This major new book examines the way in which employment is managed across organizational boundaries. It analyses how public-private partnerships, franchises, agencies, and other forms of inter-firm contractual relations impact on work and employment and the experiences of those working in these increasingly significant forms of organization. It draws upon research undertaken in eight separate networks comprising over 50 organizations to explore the fragmenting effects of contemporary changes in the organization of work and employment relationships. It considers the consequences of increased reliance upon inter-organizational mechanisms for producing goods and especially for delivering services. It argues that established analyses continue to rely too heavily upon a model of the single employing organization whereas today the situation is often more complex and confused. Public-private 'partnerships' are one high profile example of this phenomenon but private enterprises are also developing new relations with their clients and customers that impinge upon the nature of the employment relationship.
Established hierarchical forms are becoming disordered, with consequences for career patterns, training and skills, pay structures, disciplinary practice, worker voice, and the gendered division of labour.
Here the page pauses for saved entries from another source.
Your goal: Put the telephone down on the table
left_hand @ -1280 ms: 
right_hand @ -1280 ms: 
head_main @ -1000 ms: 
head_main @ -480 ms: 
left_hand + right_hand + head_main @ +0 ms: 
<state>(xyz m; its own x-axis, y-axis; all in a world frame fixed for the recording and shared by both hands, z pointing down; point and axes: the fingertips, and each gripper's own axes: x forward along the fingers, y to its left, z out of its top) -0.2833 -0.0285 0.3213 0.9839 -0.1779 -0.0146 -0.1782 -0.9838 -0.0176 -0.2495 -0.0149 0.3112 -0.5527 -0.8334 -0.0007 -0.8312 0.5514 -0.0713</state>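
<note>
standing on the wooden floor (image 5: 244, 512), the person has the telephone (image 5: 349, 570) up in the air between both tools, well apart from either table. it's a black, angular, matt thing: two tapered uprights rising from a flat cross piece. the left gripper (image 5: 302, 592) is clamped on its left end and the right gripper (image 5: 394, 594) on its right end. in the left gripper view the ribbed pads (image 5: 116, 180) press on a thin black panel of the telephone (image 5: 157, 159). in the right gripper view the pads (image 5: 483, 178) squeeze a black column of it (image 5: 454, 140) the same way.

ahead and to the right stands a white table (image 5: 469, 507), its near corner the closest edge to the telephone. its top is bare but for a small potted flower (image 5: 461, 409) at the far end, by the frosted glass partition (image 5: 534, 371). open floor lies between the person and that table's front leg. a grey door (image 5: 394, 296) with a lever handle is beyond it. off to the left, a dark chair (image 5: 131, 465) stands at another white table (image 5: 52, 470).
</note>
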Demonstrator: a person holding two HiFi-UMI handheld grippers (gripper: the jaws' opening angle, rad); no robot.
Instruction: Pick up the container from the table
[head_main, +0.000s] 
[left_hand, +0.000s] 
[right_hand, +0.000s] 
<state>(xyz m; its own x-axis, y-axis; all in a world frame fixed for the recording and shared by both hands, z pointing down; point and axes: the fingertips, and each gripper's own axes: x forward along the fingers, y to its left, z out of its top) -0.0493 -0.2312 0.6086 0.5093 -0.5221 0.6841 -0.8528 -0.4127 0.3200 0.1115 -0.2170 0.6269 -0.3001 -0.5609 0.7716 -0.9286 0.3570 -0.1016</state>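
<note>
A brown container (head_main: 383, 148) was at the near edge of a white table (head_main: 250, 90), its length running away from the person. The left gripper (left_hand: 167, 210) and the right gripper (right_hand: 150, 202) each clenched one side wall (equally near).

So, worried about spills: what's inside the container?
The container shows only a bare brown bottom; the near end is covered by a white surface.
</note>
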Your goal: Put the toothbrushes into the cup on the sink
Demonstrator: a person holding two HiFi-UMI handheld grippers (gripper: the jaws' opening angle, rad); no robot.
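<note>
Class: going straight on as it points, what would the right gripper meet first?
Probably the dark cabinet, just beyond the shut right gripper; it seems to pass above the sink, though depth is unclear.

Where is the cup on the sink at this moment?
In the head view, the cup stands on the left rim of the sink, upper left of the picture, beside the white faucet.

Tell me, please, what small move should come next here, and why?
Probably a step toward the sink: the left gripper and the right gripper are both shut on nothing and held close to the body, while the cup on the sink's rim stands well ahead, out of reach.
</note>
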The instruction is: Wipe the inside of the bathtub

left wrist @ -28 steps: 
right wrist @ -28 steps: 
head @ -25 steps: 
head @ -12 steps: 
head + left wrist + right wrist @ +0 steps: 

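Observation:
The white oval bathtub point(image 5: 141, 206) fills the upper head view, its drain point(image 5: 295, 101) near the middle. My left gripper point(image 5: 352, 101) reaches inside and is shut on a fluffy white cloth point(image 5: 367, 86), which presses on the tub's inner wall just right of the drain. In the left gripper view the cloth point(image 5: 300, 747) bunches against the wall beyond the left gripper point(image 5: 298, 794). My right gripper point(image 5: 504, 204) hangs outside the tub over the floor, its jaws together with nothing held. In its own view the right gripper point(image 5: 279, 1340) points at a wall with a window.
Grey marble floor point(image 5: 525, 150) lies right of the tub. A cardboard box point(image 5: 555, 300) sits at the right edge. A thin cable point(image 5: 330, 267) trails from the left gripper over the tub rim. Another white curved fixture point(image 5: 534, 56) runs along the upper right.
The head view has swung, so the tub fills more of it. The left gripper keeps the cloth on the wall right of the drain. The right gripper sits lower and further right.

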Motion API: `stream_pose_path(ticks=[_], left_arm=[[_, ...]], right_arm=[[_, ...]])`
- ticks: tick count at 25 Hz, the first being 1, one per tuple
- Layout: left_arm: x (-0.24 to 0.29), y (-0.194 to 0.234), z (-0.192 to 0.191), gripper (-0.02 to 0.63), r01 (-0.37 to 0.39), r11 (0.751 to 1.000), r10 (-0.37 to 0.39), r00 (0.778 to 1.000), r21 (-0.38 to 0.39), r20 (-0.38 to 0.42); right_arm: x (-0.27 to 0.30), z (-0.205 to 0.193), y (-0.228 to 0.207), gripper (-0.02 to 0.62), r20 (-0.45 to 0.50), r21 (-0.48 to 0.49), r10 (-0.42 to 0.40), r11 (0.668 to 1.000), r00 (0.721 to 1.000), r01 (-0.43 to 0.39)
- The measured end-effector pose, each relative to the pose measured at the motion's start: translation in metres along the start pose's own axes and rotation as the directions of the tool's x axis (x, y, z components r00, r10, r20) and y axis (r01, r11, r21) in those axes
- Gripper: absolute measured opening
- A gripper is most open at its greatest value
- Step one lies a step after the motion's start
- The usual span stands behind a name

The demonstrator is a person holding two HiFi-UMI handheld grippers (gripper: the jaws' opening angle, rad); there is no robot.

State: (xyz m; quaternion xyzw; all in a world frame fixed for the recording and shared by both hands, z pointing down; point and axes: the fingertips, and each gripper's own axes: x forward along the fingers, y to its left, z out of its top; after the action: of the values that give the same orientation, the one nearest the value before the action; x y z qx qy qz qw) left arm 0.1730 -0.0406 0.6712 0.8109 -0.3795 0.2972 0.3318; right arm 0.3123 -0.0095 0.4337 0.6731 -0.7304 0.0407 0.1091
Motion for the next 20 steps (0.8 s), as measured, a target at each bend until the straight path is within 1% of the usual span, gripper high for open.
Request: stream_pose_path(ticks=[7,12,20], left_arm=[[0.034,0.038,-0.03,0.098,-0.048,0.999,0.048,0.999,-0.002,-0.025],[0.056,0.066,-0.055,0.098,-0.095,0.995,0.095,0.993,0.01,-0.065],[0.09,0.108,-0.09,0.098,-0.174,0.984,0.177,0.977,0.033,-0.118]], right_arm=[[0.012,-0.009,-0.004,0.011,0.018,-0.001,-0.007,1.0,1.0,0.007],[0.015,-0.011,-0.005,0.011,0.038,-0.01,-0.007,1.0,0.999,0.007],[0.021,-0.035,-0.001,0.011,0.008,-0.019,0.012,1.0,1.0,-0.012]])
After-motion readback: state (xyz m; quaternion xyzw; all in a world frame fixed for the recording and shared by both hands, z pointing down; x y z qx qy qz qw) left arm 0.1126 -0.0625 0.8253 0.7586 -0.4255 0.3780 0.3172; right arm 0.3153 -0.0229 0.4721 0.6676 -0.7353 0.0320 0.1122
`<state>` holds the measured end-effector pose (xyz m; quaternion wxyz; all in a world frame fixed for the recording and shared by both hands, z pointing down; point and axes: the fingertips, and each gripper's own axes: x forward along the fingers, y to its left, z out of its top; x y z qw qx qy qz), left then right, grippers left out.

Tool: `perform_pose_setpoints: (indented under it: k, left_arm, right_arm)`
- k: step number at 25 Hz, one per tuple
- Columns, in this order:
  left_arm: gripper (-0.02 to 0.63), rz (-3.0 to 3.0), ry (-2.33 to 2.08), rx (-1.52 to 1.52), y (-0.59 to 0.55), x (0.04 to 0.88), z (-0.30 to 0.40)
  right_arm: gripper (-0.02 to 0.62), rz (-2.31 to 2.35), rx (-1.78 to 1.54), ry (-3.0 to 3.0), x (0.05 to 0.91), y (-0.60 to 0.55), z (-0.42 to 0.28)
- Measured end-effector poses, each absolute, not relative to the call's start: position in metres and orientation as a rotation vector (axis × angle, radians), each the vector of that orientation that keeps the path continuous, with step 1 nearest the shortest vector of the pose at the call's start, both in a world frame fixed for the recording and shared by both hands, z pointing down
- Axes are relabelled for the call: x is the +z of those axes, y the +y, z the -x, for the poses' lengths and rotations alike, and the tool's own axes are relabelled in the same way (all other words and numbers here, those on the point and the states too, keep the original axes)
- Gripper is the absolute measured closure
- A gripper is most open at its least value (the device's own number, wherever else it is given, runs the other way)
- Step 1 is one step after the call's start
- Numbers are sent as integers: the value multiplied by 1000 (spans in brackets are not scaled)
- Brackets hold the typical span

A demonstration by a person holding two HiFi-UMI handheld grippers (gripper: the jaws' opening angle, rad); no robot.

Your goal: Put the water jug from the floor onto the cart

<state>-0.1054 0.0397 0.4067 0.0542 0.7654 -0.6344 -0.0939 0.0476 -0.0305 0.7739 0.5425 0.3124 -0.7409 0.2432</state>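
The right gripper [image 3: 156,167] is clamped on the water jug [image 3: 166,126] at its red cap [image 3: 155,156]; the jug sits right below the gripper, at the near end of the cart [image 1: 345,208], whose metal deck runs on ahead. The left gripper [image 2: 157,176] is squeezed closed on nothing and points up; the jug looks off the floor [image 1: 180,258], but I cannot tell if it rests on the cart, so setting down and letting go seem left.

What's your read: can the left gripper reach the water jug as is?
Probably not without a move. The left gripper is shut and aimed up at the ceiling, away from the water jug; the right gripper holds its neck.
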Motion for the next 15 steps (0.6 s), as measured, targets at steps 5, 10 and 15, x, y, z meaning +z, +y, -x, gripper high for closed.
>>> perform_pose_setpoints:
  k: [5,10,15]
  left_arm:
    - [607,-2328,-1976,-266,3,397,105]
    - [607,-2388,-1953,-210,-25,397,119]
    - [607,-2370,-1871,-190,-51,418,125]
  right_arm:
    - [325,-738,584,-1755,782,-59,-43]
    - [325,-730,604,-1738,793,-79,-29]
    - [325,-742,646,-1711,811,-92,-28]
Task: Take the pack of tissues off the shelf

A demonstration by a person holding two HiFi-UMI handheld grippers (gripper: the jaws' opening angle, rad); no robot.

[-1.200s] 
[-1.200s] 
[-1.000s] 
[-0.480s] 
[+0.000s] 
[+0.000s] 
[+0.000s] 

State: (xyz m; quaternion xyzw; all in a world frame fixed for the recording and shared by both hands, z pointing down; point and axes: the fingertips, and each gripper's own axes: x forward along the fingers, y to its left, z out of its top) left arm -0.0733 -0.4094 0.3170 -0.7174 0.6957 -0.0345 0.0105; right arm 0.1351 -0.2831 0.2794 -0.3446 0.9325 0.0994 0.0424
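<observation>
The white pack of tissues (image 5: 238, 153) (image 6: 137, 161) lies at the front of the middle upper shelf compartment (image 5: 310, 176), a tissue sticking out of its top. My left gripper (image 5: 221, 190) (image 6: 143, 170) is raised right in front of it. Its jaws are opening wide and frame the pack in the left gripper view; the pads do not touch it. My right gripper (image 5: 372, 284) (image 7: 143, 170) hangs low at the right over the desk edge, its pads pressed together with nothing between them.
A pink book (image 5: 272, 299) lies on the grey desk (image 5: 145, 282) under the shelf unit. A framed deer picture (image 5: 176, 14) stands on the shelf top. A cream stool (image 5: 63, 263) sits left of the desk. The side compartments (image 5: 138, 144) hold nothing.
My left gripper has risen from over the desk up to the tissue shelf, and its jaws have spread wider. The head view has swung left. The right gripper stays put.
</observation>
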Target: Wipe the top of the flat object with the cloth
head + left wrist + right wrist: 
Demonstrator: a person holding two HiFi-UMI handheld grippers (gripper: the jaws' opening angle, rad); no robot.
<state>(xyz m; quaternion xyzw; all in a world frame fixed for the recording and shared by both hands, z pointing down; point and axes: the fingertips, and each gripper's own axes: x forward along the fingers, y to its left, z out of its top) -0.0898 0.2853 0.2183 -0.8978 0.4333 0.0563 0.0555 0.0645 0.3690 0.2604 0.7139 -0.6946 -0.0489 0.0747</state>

The findings of the study raise questions about the governance of such complex organizational forms, the appropriateness of current institutions for addressing this complexity, and the challenge of harnessing employee commitment in circumstances where human resource practices are shaped by organizations other than the legal employer. Using an analytical schema of three dimensions (institutional, organizational, employment) and four themes (power, risk, identity, trust), the authors adopt an inter-disciplinary perspective to address these complex and critically important practical, policy, and theoretical concerns. Fragmenting Work will be vital reading for all those wishing to understand the contemporary realities of work and employment.
Mick Marchington is Professor of Human Resource Management at the new Manchester Business School at the University of Manchester (previously the Manchester School of Management, UMIST). He is co-author of People Management and Development (CIPD 2002) and HRM: The New Agenda (Pitman, 1998).
Damian Grimshaw is a Senior Lecturer in Employment Studies at the new Manchester Business School at the University of Manchester (previously the Manchester School of Management, UMIST), and co-author of Managing Employment: The New Realities of Work (OUP 2002).
Jill Rubery is Professor of Comparative Employment at the new Manchester Business School at the University of Manchester (previously the Manchester School of Management, UMIST), and co-author of Managing Employment: The New Realities of Work (OUP 2002) and Employer Strategy and the Labour Market (OUP 1994).
Hugh Willmott is Diageo Porfessor of Management Studies at the Judge Institute of Management Studies, University of Cambridge, and co-author of Management Lives (Sage 1999) and Making Sense of Management (Sage 1996).